In buona sostanza, con gli atti di cui trattasi è possibile costituire un vincolo di destinazione su beni che, pur restando nella titolarità giuridica del “conferente”, assumono, per la durata stabilita, la connotazione di patrimonio separato in virtù del vincolo di destinazione impresso e reso opponibile nei confronti dei terzi con l’esecuzione della formalità della trascrizione.

La norma pone, però, alcune problematiche di non poco conto.

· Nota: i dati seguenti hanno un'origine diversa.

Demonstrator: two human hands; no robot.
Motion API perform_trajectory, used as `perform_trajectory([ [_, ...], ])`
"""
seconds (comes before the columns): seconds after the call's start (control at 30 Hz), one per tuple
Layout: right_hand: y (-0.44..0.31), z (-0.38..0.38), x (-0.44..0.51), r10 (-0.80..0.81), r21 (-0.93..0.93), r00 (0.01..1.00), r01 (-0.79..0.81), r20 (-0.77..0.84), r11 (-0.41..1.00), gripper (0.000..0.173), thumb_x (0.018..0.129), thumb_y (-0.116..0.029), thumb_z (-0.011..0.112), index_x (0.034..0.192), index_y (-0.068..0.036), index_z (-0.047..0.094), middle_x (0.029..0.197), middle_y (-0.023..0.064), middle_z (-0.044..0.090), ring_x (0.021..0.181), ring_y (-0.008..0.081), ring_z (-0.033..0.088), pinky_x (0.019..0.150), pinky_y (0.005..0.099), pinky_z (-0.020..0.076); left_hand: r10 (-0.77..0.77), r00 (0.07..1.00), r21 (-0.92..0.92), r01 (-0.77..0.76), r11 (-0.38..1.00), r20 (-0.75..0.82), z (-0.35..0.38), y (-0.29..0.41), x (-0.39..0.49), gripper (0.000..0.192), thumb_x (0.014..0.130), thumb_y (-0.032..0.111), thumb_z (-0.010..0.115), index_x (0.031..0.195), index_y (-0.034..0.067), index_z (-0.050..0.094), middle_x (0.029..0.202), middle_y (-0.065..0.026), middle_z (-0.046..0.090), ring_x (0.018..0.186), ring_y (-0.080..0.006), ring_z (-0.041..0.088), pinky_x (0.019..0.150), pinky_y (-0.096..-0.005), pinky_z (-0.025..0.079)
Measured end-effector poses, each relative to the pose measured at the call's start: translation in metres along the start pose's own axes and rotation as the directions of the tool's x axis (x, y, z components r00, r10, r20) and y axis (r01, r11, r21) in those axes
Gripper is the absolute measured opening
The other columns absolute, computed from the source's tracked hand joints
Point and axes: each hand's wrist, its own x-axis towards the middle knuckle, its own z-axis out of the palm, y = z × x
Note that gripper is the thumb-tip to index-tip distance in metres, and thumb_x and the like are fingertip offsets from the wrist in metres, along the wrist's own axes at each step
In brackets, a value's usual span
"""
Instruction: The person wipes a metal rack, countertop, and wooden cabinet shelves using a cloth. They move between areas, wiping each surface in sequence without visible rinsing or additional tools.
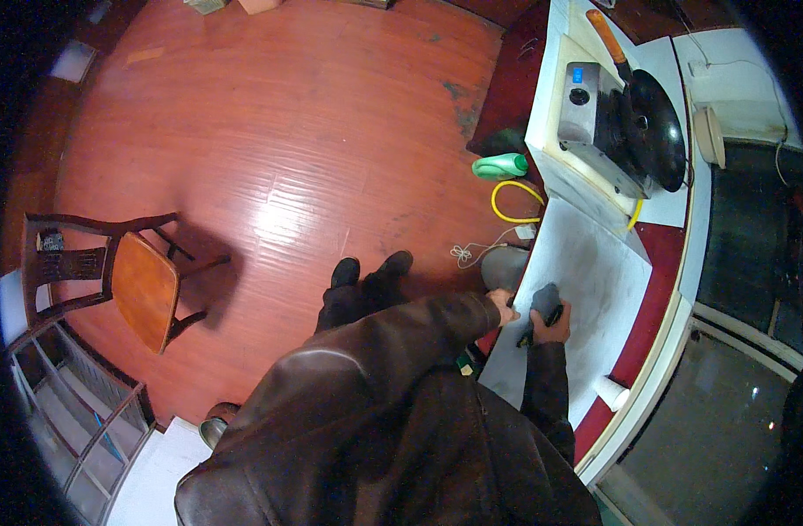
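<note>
My right hand point(554, 325) is closed around a dark grey cloth-like bundle point(546, 299) above the white countertop point(595, 263). Part of the bundle is covered by my fingers. At the front edge of that countertop is my left hand point(504, 307), its fingers bent by the rim; whether it grips the edge or a small dark thing there, I cannot tell. Grey smudges mark the white surface. A white cylinder, perhaps a cup or roll point(611, 393), lies toward the back edge, nearer my body.
On the raised counter beyond, a stove point(582, 118) carries a black wok point(654, 131) with a wooden handle. Below are a green bottle point(500, 166), a yellow hose point(495, 202), a white cord point(464, 253) and a grey container point(502, 266). A wooden chair point(145, 289) stands at left.
</note>
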Motion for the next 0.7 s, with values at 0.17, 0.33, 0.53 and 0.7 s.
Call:
perform_trajectory([
  [0.17,-0.004,0.013,0.007,-0.110,-0.039,0.994,0.110,-0.002,0.993,0.063,0.062,-0.026,0.079,0.115,-0.011,0.050,0.103,0.0131,0.063,0.095,0.0303,0.062,0.084,0.0394,0.0486,-0.123,0.992,-0.053,0.123,0.991,0.013,0.002,-0.017,0.011,0.052,0.062,0.026,0.078,0.109,0.007,0.065,0.101,-0.0145,0.067,0.097,-0.0258,0.062,0.085,-0.0334,0.048],
  [0.33,-0.023,0.014,0.014,-0.101,-0.037,0.994,0.102,0.040,0.994,0.063,0.063,-0.028,0.079,0.117,-0.011,0.049,0.105,0.0150,0.063,0.095,0.0340,0.062,0.084,0.0422,0.0490,-0.041,0.981,-0.368,0.110,0.923,0.190,-0.010,-0.009,0.012,0.065,0.064,0.017,0.079,0.122,0.004,0.054,0.098,-0.0107,0.068,0.086,-0.0199,0.064,0.080,-0.0307,0.051],
  [0.53,-0.030,0.011,0.016,-0.110,-0.049,0.994,0.111,0.029,0.993,0.062,0.064,-0.030,0.078,0.116,-0.011,0.049,0.102,0.0173,0.063,0.095,0.0362,0.061,0.082,0.0434,0.0490,-0.016,0.953,-0.390,0.139,0.910,0.303,-0.028,0.020,-0.004,0.069,0.066,0.013,0.078,0.128,0.002,0.050,0.094,-0.0091,0.068,0.081,-0.0190,0.065,0.076,-0.0304,0.052],
  [0.7,-0.025,0.012,0.017,-0.129,-0.063,0.991,0.130,0.031,0.989,0.065,0.064,-0.031,0.078,0.117,-0.010,0.048,0.104,0.0203,0.063,0.096,0.0386,0.061,0.082,0.0444,0.0487,0.034,0.943,-0.441,0.122,0.889,0.330,-0.014,0.000,0.010,0.062,0.067,0.011,0.076,0.122,0.000,0.053,0.096,-0.0106,0.068,0.083,-0.0205,0.065,0.076,-0.0331,0.052],
])
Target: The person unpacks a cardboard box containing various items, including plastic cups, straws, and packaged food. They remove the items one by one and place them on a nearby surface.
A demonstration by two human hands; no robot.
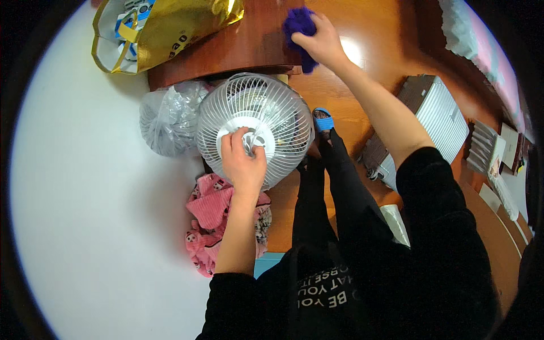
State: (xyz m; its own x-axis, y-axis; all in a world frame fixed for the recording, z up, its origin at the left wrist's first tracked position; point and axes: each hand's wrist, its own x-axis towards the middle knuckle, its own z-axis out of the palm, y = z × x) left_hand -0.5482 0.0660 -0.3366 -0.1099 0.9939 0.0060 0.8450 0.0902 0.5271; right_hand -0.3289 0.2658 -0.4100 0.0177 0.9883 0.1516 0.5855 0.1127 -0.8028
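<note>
A fan's round white wire grille, with thin clear plastic over it, is in front of me. My left hand is on its hub, fingers curled over a gathered bit of the clear plastic. My right hand grips a purple cloth beside the end of a reddish-brown wooden furniture top, with part of the cloth hanging down. Left of the fan, touching it or nearly so, is a grey object wrapped in clear plastic.
A gold bag holding boxes stands on the wooden top. Pink patterned fabric lies below the fan by the white wall. A silver suitcase, a brush head and cardboard are at right.
</note>
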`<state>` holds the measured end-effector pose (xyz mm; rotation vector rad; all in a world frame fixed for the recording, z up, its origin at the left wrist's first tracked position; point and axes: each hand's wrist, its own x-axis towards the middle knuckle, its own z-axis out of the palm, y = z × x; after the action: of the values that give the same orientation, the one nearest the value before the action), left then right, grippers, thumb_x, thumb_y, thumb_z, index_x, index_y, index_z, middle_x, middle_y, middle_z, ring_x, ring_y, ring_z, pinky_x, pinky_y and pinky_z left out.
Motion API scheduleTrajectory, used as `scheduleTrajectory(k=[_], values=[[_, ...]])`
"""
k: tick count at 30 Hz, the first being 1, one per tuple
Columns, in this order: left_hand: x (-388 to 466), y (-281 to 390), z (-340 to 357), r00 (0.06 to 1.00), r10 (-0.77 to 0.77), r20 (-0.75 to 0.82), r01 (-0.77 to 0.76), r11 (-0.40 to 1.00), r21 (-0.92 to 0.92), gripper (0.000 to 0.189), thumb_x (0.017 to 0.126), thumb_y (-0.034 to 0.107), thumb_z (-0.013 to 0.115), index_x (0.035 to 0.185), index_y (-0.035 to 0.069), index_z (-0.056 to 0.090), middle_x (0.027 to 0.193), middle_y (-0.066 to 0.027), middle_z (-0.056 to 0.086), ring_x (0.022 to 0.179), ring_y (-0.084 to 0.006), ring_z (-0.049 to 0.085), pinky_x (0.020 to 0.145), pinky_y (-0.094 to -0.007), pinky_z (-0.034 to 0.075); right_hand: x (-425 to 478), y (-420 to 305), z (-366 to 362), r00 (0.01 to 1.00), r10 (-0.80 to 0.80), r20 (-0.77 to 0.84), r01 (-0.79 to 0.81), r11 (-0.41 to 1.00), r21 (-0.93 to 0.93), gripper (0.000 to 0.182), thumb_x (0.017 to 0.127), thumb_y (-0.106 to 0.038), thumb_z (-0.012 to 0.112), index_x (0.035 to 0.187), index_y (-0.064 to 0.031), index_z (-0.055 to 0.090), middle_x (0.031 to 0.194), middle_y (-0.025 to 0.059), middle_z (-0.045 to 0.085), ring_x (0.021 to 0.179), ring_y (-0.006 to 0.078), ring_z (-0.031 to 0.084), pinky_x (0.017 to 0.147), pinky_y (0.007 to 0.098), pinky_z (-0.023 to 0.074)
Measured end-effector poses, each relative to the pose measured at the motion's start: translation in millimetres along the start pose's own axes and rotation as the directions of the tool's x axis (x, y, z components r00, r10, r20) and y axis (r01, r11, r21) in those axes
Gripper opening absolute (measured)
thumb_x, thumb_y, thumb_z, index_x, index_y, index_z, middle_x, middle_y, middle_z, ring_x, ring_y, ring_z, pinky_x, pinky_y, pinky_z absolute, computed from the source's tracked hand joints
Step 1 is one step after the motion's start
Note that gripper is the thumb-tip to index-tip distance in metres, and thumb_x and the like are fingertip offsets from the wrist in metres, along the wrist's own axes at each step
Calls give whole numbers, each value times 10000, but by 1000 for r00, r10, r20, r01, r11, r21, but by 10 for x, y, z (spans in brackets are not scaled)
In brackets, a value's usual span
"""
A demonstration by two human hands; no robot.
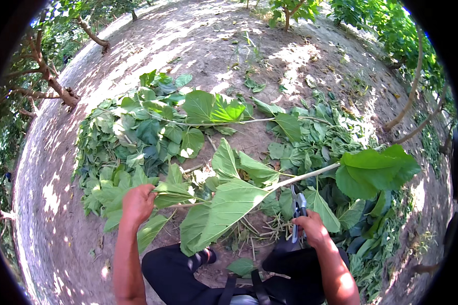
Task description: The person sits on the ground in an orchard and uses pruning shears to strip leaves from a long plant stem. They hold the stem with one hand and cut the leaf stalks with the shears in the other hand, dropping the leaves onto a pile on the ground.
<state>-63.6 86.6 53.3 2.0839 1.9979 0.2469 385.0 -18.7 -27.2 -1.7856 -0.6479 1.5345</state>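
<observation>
A long leafy branch stretches across in front of me, with broad green leaves along it. My left hand grips the leafy end of this branch at the left; its leaves hide what lies inside the fist. My right hand holds a pair of pruning shears by the handles. The head of the shears points up, just below the pale stem. Whether the blades touch the stem I cannot tell. Under the branch, cut stem pieces lie scattered on the soil between my knees.
Heaps of cut leaves lie at the left and the right. Another leafy branch lies across the far side. Tree trunks rise at the left, and bent stems stand at the right. A loose leaf lies near my legs.
</observation>
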Motion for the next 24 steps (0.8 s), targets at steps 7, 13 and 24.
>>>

Preliminarmente, occorre stabilire se la norma de qua si limiti a disciplinare la trascrizione dell’atto di destinazione e, dunque, il profilo dell’opponibilità ai terzi della separazione patrimoniale, oppure se l’art. 2645-ter c.c. operi sul piano sostanziale, riconoscendo negozi atipici che abbiano un effetto di destinazione, la cui disciplina è dettata dalla norma medesima.

Sul punto si è ritenuto di dover negare ogni rilievo sostanziale alla norma in esame argomentando che il legislatore si è limitato ad introdurre una mera norma sugli effetti che ha esclusivamente legittimato in via generale la trascrizione del vincolo di destinazione,

Infatti, la giurisprudenza di merito ha rimarcato che l’art. 2645-ter c.c., in quanto norma “sugli effetti” e non “sugli atti”, riguarda esclusivamente gli effetti complementari rispetto a quelli traslativi ed obbligatori delle sole figure negoziali a cui accede il vincolo di destinazione e non consente la configurazione di un “negozio destinatorio puro”, intendendo per tale una nuova figura negoziale atipica imperniata sulla causa destinatoria (cfr. Trib. Reggio Emilia, 22/06/2012; Trib. Santa Maria Capua Vetere, 28/11/2013, in Corriere Giur., 2014, 11, 1367, SGOBBO), giacché è carente qualsiasi elemento per individuare la struttura del negozio, la sua natura e la sua causa.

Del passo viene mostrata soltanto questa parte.